Gemini Diffusion
Google DeepMind has created a new experimental research model called Gemini Diffusion. In particular, it is referred to as a state-of-the-art text dissemination model. Among Google DeepMind’s AI projects and prototypes is Gemini Diffusion.
The model approaches language modelling using a method called diffusion. Compared to conventional autoregressive language models, this approach is very different. Conventional autoregressive models produce text one word or token at a time in a sequential fashion.
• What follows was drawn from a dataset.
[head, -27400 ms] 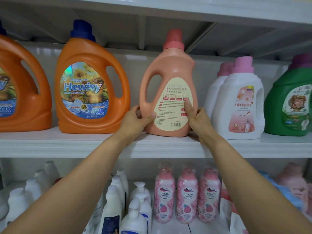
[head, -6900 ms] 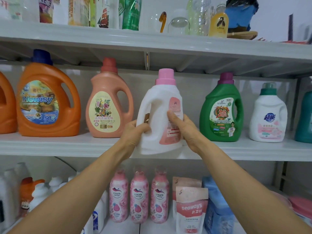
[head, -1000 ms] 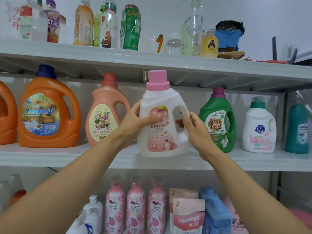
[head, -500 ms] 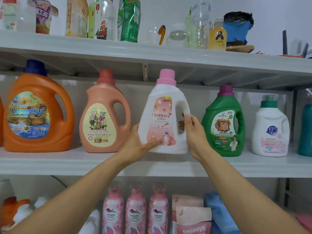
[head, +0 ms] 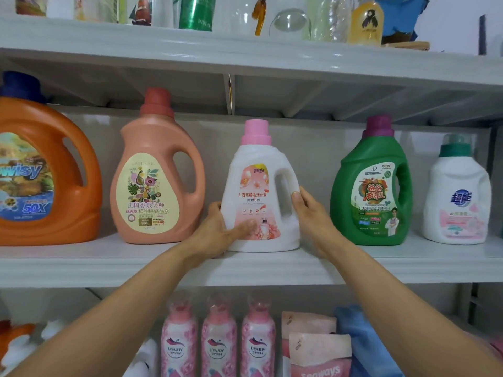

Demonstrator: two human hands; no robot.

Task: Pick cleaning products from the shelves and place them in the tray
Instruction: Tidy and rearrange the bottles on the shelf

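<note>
A white detergent jug [head: 258,186] with a pink cap and a pink label stands upright on the middle shelf [head: 245,268], label facing me. My left hand [head: 217,232] clasps its lower left side, thumb across the label. My right hand [head: 310,213] holds its right side by the handle. To its left stand a salmon jug [head: 158,180] and an orange jug [head: 46,175]. On its right are a green jug [head: 375,186] and a small white jug [head: 457,197]. No tray is in view.
The upper shelf [head: 245,53] carries drink bottles and a glass close above the jugs' caps. On the lower shelf stand three pink bottles [head: 217,344], pink refill pouches [head: 318,352], a blue pack [head: 364,344] and white pump bottles at the left.
The white jug has come down from the air in front of the shelf and now rests on the middle shelf. Both hands have stayed on it, sliding lower on its sides.
</note>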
This sequential structure may limit the quality and coherence of the generated content and possibly lead to slower outputs.
Diffusion models, on the other hand, work by gradually improving noise to learn to produce outputs. They handle noisy input iteratively to produce a coherent output rather than immediately anticipating text in a linear method. Diffusion models can rapidly iterate on a possible solution through this iterative refinement process. An important benefit is that they may also fix mistakes made during the generation process. They are especially adept at editing-related jobs, such as those involving code and mathematics, because to their capacity for iterative improvement and error repair. Google DeepMind’s current state-of-the-art models for image and video synthesis operate similarly to this method of learning to produce outputs by turning random noise into intelligible text or code.
You can also read Spring AI 1.0 and Google Cloud to Build Intelligent Apps
Gemini Diffusion’s primary capabilities as a result of this diffusion strategy include:
- Quick response: Compared to Google’s quickest model to date, Gemini Diffusion can produce information much more quickly. With overhead excluded, the average stated sampling speed for all activities under evaluation is 1479 tokens per second. An overhead of 0.84 seconds is involved.
- More coherent language: Gemini Diffusion creates whole blocks of tokens all at once, in contrast to autoregressive models that construct text token by token. With this approach, the model reacts to a user’s query in a more logical manner.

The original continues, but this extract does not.